**WORK TASK**
Work out how many lines in the entries below contain the string "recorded". Reply with that figure alone.

++++++

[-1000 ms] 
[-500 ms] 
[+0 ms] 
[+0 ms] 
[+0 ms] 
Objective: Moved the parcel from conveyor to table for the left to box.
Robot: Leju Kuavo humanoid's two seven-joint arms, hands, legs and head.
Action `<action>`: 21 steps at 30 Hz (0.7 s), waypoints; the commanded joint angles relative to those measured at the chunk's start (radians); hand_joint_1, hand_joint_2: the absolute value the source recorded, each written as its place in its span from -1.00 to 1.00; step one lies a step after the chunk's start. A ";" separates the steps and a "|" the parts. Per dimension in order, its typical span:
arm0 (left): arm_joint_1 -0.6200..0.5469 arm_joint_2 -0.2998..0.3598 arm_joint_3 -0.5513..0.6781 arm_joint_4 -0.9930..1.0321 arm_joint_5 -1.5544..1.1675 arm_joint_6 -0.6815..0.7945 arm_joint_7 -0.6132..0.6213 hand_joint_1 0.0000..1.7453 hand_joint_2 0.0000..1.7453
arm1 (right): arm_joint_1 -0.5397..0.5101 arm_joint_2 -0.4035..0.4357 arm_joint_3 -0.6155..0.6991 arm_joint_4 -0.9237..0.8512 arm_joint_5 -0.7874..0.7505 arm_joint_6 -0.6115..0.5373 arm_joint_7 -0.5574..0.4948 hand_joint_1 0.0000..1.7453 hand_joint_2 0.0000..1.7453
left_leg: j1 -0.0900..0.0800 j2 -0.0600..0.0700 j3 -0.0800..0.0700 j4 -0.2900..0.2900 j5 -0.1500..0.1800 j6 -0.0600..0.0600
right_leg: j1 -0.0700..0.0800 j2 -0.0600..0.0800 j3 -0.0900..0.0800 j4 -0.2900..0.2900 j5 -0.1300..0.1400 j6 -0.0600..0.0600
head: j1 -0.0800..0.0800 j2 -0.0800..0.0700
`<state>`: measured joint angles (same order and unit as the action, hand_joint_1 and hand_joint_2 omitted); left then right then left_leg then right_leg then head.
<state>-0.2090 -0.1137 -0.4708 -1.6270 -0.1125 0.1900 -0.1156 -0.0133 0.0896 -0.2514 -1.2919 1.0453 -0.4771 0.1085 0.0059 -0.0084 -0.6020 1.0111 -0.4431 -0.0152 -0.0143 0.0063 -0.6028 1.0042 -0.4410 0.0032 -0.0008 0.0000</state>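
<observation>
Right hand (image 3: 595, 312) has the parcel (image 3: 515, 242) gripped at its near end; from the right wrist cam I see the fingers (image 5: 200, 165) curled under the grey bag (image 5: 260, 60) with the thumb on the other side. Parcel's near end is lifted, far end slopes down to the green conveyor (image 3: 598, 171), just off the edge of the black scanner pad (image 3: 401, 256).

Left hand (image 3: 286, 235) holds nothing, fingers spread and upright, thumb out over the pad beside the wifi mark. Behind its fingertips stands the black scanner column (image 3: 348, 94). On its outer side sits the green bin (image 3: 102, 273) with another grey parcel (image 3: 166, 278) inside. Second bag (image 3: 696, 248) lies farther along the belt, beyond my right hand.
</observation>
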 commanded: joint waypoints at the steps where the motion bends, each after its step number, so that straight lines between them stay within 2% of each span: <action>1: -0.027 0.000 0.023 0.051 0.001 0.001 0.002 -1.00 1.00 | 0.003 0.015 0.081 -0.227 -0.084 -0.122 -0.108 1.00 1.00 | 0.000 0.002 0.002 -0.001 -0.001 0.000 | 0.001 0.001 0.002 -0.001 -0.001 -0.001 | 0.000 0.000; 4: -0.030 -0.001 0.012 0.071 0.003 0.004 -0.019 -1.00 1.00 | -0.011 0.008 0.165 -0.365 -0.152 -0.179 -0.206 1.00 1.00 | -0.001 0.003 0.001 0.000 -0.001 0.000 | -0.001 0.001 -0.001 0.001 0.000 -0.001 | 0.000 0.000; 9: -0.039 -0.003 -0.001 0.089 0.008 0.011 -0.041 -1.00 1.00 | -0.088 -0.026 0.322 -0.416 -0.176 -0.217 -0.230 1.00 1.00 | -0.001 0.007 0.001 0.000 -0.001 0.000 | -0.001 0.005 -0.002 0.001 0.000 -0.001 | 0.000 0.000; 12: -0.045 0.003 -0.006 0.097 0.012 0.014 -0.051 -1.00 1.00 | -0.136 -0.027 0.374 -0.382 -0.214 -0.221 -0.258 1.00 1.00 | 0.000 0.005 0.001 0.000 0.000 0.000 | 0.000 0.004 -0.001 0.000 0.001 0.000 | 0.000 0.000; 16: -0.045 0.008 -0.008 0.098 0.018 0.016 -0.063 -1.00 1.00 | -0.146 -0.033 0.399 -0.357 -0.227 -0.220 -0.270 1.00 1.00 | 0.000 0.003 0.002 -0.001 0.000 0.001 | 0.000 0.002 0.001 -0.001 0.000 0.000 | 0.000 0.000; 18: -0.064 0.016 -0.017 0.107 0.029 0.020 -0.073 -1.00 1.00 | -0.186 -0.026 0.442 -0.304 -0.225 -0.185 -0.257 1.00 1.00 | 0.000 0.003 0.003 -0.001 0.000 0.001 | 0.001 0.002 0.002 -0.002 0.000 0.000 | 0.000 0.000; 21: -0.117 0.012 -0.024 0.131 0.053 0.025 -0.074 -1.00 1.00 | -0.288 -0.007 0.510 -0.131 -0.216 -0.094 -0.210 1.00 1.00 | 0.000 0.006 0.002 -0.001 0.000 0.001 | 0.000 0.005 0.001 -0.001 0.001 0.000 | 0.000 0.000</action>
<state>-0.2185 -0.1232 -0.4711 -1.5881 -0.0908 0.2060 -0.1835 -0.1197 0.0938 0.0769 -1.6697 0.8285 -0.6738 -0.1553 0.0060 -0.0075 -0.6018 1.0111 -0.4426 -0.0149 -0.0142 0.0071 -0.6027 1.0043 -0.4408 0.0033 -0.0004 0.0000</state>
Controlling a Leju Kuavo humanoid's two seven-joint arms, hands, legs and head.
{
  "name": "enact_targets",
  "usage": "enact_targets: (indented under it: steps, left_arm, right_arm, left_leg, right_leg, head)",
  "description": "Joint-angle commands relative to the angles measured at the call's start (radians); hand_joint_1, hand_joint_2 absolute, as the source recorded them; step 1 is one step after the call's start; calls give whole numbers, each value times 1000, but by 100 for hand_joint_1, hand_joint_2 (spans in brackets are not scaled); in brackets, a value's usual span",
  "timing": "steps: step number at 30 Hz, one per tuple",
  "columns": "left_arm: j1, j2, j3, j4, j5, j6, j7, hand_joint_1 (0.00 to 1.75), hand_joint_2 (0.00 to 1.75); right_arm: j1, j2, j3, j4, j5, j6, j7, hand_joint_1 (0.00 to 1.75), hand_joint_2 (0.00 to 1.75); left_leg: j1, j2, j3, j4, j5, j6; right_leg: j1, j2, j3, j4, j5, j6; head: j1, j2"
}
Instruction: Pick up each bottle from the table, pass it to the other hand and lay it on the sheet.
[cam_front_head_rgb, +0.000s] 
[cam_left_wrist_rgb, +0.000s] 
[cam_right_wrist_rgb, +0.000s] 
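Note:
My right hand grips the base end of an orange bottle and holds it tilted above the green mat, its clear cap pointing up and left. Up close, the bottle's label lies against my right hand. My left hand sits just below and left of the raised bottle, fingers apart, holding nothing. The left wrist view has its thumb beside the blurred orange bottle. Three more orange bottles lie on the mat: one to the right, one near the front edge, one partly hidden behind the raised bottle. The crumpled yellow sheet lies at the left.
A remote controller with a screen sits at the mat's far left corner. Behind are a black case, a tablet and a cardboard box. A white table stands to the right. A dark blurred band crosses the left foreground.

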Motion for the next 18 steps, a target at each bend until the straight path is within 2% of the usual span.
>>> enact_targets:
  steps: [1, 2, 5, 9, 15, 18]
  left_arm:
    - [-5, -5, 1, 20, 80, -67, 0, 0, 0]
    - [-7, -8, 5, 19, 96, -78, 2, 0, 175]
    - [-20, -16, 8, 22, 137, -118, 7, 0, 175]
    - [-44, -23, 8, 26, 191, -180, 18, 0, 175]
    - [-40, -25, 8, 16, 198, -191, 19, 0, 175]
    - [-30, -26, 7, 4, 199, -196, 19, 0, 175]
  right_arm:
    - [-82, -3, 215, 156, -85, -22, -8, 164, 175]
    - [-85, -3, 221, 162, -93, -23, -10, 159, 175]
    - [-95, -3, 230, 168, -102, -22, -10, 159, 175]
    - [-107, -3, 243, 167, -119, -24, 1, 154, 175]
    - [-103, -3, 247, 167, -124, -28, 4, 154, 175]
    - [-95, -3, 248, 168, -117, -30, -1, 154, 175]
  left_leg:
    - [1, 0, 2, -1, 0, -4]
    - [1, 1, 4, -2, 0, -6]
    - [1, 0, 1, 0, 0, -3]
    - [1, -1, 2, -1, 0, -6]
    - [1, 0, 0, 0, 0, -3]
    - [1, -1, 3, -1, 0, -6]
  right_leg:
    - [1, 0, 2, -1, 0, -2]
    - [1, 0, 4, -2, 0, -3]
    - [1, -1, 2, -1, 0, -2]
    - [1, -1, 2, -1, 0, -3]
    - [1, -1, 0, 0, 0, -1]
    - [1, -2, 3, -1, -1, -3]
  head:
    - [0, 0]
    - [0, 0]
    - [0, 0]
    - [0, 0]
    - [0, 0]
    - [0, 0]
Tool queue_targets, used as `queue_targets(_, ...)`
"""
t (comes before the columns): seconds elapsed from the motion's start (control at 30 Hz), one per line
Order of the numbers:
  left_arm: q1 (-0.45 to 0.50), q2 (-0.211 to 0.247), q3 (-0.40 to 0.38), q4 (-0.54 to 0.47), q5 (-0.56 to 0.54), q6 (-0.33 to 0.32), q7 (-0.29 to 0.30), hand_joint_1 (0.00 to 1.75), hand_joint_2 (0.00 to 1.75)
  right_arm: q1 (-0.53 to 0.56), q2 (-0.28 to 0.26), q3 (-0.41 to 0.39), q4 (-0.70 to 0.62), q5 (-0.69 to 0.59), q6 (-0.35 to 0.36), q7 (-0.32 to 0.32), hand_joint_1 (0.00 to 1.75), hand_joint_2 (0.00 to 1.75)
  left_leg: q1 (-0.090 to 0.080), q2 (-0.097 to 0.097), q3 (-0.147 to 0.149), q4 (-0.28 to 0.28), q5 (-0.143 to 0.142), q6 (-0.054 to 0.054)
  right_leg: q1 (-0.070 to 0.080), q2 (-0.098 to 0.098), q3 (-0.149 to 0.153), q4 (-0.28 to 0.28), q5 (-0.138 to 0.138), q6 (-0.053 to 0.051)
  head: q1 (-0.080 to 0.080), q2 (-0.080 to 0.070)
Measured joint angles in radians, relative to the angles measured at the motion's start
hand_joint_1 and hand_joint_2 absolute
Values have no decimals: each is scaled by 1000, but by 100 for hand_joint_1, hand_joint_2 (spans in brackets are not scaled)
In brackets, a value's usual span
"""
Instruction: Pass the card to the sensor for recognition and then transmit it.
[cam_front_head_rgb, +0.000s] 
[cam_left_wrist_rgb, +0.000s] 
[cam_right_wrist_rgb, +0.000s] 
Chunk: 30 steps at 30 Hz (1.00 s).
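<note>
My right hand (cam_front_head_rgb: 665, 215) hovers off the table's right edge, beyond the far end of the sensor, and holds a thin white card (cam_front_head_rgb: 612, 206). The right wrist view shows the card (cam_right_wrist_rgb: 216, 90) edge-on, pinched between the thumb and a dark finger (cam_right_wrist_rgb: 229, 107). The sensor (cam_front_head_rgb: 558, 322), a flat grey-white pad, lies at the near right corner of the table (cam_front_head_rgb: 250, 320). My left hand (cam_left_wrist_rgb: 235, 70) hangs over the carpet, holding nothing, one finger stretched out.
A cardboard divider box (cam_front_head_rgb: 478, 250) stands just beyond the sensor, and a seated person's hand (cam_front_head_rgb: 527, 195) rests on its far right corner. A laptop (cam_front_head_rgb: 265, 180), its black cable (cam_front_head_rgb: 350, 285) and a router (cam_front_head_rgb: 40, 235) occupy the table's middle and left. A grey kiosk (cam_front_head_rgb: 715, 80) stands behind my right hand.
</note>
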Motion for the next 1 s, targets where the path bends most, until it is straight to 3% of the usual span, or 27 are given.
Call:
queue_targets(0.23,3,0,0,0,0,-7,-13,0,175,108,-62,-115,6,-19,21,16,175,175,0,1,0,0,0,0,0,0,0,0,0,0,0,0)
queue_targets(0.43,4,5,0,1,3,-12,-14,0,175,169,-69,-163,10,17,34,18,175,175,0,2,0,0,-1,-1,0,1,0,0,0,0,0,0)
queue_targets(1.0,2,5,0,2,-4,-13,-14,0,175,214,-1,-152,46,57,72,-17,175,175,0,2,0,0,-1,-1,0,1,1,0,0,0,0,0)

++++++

**RESPONSE TO THIS TASK**
2